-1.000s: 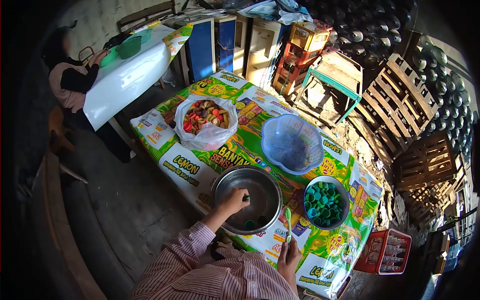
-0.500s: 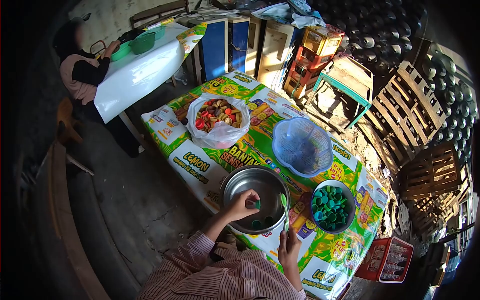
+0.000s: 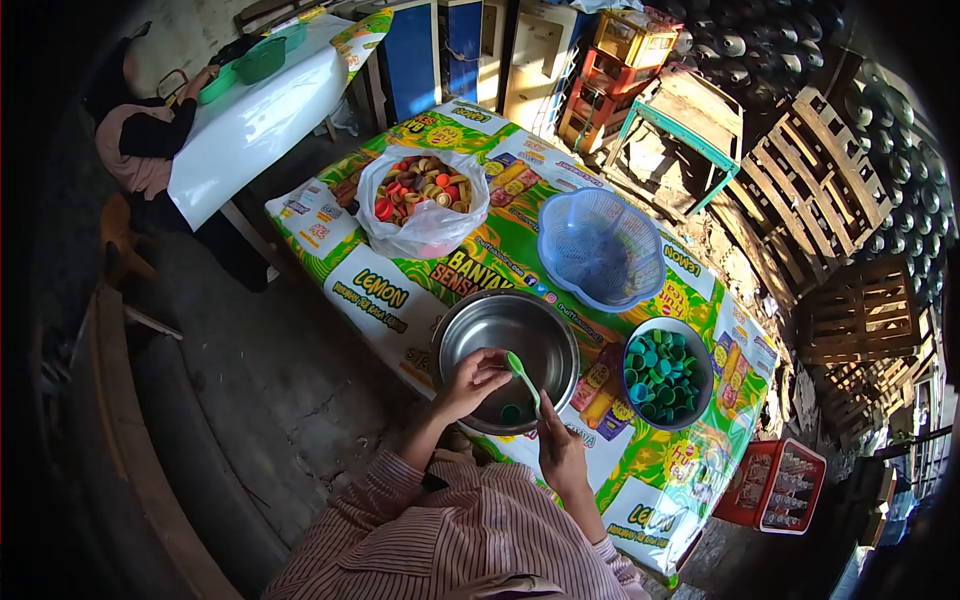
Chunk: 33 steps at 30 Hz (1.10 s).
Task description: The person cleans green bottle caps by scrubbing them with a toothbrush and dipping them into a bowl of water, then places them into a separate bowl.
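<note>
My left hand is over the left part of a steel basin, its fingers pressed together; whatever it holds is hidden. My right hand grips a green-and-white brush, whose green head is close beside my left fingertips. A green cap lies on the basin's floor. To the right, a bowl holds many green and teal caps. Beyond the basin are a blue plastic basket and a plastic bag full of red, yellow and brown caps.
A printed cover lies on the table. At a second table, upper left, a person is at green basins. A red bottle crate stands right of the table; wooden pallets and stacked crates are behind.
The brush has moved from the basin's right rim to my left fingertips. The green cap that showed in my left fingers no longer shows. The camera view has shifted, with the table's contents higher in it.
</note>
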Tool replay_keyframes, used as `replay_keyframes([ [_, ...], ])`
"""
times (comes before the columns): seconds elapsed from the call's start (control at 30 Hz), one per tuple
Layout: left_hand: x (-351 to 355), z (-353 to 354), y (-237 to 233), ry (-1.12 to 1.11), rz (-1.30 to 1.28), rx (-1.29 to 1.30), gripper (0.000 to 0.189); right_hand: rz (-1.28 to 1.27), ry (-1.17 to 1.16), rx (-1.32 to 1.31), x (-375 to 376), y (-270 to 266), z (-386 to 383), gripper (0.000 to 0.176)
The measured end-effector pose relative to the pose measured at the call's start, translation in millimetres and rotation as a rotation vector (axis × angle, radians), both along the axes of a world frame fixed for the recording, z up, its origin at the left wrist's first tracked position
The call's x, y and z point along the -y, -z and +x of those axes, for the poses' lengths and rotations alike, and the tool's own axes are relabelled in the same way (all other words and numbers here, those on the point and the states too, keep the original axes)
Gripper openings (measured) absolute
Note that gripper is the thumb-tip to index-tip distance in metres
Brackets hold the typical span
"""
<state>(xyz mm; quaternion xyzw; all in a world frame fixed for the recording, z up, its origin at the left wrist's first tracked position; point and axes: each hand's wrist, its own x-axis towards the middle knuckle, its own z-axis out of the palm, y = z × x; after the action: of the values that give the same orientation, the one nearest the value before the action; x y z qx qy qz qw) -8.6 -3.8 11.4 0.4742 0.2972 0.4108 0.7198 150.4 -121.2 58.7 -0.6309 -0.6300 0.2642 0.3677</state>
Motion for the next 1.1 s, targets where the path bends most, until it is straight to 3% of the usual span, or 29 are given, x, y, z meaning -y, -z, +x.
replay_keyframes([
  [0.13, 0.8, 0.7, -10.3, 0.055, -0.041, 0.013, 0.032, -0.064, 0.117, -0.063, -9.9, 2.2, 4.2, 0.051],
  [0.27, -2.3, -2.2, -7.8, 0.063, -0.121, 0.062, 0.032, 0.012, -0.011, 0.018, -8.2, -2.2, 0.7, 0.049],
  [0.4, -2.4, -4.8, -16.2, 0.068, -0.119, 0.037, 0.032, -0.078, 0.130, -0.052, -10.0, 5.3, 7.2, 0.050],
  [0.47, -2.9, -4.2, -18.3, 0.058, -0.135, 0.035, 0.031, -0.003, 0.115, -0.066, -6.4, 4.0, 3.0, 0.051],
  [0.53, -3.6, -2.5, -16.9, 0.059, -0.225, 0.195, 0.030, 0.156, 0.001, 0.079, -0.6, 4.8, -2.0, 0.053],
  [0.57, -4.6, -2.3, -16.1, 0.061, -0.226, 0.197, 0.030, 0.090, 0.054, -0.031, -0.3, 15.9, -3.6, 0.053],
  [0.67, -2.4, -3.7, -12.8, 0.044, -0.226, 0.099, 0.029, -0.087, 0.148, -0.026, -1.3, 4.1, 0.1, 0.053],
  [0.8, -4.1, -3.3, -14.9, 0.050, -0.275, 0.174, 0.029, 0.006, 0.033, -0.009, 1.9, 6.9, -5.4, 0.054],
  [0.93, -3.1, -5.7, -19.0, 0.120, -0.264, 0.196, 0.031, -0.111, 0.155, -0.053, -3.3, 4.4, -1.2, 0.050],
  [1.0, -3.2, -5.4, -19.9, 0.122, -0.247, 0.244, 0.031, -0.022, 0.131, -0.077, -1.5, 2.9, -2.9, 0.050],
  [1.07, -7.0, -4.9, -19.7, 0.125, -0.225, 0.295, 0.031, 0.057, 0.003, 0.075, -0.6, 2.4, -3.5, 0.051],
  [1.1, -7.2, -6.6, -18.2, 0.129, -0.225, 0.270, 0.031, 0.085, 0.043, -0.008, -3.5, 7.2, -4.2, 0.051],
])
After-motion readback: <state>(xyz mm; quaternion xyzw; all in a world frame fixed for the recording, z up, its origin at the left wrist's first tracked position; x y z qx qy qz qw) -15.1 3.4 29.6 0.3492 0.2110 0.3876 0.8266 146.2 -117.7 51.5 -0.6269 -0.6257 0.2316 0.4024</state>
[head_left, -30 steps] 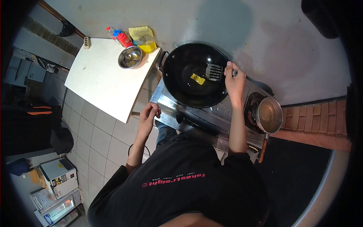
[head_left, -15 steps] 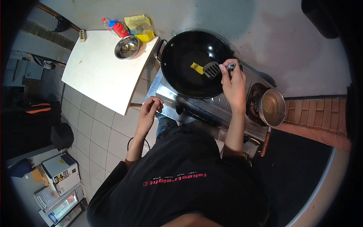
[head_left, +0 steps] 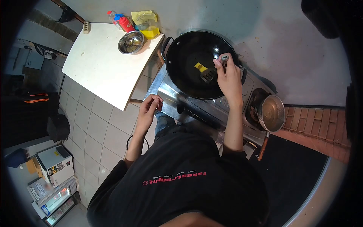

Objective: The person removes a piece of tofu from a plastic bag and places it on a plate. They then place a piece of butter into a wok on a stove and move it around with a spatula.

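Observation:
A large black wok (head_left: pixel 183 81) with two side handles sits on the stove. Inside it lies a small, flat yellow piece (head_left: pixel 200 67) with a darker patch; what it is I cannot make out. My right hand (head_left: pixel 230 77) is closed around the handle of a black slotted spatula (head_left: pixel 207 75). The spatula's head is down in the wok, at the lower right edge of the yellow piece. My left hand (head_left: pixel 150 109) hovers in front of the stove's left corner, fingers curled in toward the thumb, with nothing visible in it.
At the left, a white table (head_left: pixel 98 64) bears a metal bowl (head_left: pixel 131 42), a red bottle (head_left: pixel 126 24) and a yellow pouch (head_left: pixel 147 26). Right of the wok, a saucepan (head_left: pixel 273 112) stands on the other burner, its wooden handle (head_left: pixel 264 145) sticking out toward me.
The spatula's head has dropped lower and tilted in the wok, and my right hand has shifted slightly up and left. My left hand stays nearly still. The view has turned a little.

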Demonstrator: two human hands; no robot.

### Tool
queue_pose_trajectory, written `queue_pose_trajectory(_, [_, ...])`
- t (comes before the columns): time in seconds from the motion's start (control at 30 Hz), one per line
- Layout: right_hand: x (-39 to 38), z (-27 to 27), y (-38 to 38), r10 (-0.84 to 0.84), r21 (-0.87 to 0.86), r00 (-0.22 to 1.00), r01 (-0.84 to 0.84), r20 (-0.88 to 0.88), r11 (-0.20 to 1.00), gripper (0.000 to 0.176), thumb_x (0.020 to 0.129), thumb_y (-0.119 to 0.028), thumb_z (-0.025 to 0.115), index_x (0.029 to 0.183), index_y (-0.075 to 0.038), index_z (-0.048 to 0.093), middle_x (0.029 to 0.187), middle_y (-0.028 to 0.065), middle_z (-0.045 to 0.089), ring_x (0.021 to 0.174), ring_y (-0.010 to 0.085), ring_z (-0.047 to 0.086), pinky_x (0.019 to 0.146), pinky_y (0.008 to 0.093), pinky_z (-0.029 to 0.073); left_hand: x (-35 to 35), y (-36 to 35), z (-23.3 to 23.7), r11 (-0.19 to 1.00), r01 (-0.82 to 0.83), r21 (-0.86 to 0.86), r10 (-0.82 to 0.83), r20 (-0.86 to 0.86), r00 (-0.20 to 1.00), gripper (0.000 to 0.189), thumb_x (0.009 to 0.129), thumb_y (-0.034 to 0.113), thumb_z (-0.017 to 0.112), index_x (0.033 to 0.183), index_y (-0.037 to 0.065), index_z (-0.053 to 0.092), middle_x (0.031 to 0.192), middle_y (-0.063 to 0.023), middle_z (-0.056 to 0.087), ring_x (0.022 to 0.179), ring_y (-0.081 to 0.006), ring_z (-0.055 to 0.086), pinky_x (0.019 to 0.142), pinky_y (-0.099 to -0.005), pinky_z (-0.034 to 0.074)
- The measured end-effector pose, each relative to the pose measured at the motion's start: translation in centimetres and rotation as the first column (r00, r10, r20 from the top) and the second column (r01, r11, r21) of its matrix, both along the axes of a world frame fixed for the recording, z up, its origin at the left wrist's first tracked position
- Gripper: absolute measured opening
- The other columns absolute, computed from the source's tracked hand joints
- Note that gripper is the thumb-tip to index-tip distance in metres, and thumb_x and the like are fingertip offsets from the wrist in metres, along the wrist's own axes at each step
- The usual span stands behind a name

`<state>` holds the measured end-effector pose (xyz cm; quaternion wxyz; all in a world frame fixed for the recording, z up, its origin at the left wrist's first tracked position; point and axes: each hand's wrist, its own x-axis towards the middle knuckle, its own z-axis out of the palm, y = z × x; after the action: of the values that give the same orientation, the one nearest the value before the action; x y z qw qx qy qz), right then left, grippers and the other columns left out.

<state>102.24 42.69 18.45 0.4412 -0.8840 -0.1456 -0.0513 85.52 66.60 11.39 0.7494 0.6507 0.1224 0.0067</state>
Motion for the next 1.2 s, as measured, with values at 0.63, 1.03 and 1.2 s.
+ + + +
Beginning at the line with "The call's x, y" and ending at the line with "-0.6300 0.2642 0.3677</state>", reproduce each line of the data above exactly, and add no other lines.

The call's x, y and z point along the -y, -z and +x of those axes, for the poses' lengths and rotations alike, and the tool's own axes are relabelled in the same way (all other words and numbers here, those on the point and the states too, keep the original axes)
Gripper openings (measured) absolute
Note that gripper is the thumb-tip to index-tip distance in metres
Brackets hold the typical span
"""
<state>(xyz mm; quaternion xyzw; all in a world frame fixed for the recording, z up, its origin at the left wrist's first tracked position; point and axes: each hand's wrist, its own x-axis towards the middle knuckle, its own z-axis out of the palm, y = z × x; after the action: of the values that give the same orientation, the one nearest the value before the action; x y z qx qy qz qw) -8.6 -3.8 11.4 0.4742 0.2972 0.4108 0.7198 150.4 -121.2 58.7 -0.6309 -0.6300 0.2642 0.3677</state>

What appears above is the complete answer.